Other sides would be cole slaw, oven-roasted potatoes, rice, or pasta salad. If you leave the meat out (only putting in a piece of salt pork for flavor), you can serve the beans themselves as a side dish, but for that, I just open a can (shh, don’t tell — but if you get a can of Bush’s Boston baked beans you will have an idea of how this should taste when you make it yourself. And then, when you make it, you’ll realize it’s better your way!).
This post is about making that small amount of meat you already have go very far.
The most it could possibly cost you is about a dollar a serving. I think it’s more like a dollar for 3 servings! I don’t know. It’s cheap.*
Auntie Leila, can you do it in the slow cooker? I don’t think so, although I am still wondering/researching if you can cook in the crockpot with the lid off at some point, near the end. I did see them do that on Top Chef, but there were no details. Do you ever do that?
There has to be evaporation/cooking down with a pot of baked beans. There has to be a certain amount of crusty browning on the sides. With a slow cooker you will get a sort of flavorful soup of beans.
Do you eat baked beans where you are from?
Frugal baked beans, Like Mother, Like Daughter
1 package (1 lb./16 oz.) small white beans (or whatever you have handy)
1 large onion
1 tsp. dried mustard powder
1 bay leaf
1/3 cup molasses (but in the end you will sweeten to taste) or brown sugar or combination — and maple syrup or honey is fine, but pricey.
1 tsp. salt (some people swear you shouldn’t add salt until the end, but my research over the years suggests that it’s the minerals in your water that make the beans tough, not the salt. I usually put mine in right away — you can add at the end, but I’d add in the half-cooked stage to be sure that the salt goes all the way through the beans)
Whatever leftover ham, pork, bacon, or sausage (including hot dogs) you may have (1 1/2 cups of meat cut up into chunks is fine)
Rinse the beans and pick them over (just throw away any that are broken or with spots, and do make sure you don’t have any pebbles in there). Cover well with water and leave to soak overnight. (If you forget this step, you can cover and boil for a few minutes and then let stand for an hour, but the beans will cook better if you soak them cold).

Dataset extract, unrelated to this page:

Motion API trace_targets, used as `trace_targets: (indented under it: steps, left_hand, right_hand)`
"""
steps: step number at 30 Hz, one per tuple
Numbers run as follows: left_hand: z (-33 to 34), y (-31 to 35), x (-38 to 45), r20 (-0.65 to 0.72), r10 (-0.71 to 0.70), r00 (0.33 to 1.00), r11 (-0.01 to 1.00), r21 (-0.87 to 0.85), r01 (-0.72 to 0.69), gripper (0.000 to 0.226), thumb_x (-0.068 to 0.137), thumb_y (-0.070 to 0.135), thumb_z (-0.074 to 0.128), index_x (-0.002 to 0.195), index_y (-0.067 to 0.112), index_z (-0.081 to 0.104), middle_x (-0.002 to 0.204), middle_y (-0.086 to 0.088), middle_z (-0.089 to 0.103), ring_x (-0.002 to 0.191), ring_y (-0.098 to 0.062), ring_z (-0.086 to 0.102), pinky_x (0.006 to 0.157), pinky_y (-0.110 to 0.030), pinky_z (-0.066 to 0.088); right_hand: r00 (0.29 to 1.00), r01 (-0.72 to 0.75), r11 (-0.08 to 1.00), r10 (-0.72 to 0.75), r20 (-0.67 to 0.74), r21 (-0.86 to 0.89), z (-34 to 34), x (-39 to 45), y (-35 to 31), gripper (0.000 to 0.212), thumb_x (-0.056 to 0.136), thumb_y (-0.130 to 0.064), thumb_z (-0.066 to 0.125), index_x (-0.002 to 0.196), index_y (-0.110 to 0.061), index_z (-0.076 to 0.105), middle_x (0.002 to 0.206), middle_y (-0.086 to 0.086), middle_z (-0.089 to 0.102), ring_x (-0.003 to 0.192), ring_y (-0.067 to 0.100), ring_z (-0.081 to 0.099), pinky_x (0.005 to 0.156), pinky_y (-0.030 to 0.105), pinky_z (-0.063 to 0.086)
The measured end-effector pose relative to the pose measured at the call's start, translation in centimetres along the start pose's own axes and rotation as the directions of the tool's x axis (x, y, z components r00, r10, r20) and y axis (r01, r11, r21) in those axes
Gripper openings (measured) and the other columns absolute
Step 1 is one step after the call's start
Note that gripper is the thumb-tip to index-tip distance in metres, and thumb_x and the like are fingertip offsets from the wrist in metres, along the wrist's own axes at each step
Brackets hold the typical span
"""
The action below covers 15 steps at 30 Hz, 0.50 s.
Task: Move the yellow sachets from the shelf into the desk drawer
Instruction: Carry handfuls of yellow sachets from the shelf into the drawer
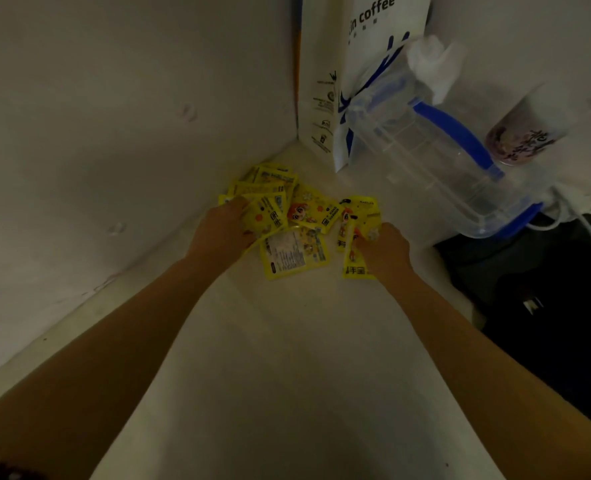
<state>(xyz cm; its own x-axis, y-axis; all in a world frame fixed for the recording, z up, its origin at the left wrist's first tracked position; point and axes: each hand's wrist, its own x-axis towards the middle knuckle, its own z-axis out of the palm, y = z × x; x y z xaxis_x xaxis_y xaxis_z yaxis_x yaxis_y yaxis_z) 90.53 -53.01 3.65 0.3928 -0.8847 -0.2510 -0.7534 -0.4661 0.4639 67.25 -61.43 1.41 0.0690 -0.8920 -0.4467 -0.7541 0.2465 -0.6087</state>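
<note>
Gripping yellow sachets (288, 216) on shelf (287, 341): left hand (223, 226) fingers curled round some, right hand (384, 251) pinching others.

The yellow sachets (297, 216) lie in a loose, overlapping heap on the pale shelf (287, 341), pushed toward its back corner. Each is a flat, small packet with bright yellow film, dark print and a cartoon figure with orange-red hair on the face. At 12 o'clock of the heap several are stacked askew against the corner. At 6 o'clock one lies flat with its white printed label up. At 3 o'clock a few stand partly lifted and tilted; at 9 o'clock a bunch is fanned and raised off the shelf.
</note>
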Motion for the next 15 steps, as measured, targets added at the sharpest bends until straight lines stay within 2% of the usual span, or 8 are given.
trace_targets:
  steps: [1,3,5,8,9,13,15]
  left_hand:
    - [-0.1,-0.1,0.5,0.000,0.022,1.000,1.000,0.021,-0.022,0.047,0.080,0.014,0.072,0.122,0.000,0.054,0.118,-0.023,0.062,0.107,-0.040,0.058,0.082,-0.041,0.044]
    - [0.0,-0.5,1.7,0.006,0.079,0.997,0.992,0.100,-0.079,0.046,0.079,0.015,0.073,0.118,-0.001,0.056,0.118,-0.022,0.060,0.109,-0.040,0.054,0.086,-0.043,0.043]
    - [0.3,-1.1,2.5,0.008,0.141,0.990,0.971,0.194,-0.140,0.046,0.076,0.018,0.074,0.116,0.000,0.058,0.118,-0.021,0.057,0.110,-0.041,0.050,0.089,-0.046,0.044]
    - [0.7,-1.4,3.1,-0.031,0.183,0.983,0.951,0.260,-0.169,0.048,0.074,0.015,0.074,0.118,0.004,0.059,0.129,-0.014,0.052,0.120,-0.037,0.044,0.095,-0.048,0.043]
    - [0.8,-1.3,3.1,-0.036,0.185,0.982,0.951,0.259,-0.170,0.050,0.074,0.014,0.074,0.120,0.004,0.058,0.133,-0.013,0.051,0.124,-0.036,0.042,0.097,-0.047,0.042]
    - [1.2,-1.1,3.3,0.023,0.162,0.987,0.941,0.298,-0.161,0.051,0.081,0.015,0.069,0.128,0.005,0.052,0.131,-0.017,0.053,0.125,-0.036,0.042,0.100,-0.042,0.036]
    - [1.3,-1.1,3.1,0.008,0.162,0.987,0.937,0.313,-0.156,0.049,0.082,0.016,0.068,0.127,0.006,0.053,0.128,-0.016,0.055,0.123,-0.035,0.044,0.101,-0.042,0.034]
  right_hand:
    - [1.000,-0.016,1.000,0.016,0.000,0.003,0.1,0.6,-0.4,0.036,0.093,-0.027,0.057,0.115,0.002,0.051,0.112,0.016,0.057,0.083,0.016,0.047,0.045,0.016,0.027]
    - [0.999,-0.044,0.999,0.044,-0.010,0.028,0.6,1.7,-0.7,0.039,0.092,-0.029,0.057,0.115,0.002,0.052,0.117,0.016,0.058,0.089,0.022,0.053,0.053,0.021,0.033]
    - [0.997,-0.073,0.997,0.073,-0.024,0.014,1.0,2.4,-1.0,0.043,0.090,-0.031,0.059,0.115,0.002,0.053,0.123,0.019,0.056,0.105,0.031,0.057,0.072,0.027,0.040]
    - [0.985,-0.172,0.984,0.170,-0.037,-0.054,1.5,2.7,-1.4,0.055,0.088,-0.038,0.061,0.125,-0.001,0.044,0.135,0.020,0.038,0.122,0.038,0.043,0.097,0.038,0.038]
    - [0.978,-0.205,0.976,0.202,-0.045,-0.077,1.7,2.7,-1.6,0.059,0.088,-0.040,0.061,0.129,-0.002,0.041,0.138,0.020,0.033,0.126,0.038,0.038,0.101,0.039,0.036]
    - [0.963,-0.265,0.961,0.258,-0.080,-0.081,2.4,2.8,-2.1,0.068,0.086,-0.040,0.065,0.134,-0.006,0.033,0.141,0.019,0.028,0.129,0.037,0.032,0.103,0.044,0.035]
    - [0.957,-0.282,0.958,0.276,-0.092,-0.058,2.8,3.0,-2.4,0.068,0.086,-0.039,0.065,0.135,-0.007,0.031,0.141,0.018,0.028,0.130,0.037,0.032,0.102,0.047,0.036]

Now you are supposed to drain that water and use fresh water to cook them, but I always forget! I use the same water! Doesn’t seem to matter…
Chop up the onion and add it along with the other seasonings and molasses. Make sure the beans are covered by an inch or two with water and bring to the boil.
Cover the pot and put it in the oven at 200*. Every hour or so, give it a stir. If after four hours you don’t see much progress, you can crank it up to 300*. If the liquid is disappearing, add another cup of water. This pot of beans is going to cook all day, just so you know.
When the beans are soft but there is still liquid in there, add your meat. You don’t have to have meat at all, but it will be more main-dish-like with a little meat. Bake for another hour. Taste to see if it’s sweet and salty enough. At the end you will probably want to take the top off the pot and bake it for another forty minutes that way, stirring occasionally.
*Edited to add: For anyone wondering how cheap it is to run the oven for so long: It costs less than 20¢ to run an electric oven (the kind I have) for an hour at 350°, and for this recipe, you want it set lower than that. It costs less than 10¢ an hour for gas. So yes, cheap.